## Your instructions
Return the lines from the line containing "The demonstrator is" through the last line of the material below, exactly as they appear and with no others.

## The data
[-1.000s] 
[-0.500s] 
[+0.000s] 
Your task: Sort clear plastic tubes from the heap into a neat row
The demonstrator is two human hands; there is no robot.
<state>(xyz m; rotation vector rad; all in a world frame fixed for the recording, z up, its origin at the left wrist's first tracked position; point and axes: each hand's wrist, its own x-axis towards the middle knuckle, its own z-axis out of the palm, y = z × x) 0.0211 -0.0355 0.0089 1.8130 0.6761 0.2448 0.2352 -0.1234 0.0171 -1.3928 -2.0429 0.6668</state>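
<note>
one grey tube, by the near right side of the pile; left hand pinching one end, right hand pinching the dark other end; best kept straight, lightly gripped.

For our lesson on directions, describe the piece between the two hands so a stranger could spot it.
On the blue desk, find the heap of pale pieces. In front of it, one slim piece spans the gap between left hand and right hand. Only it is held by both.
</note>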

## Problem solution
The demonstrator is two human hands; there is no robot.
<state>(xyz m; rotation vector rad; all in a world frame fixed for the recording, z up, its origin at the left wrist's first tracked position; point and axes: each hand's wrist, its own x-axis towards the middle knuckle, its own z-axis out of the palm, y = z × x) 0.0211 -0.0355 0.0089 1.8130 0.6761 0.2448 0.2352 -0.1234 0.0171 -1.3928 -2.0429 0.6668</state>
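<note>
one grey tube, by the near right side of the pile; left hand pinching one end, right hand pinching the dark other end; best kept straight, lightly gripped.

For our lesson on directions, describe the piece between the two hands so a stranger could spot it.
On the blue desk, find the heap of pale pieces. In front of it, one slim piece spans the gap between left hand and right hand. Only it is held by both.
</note>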

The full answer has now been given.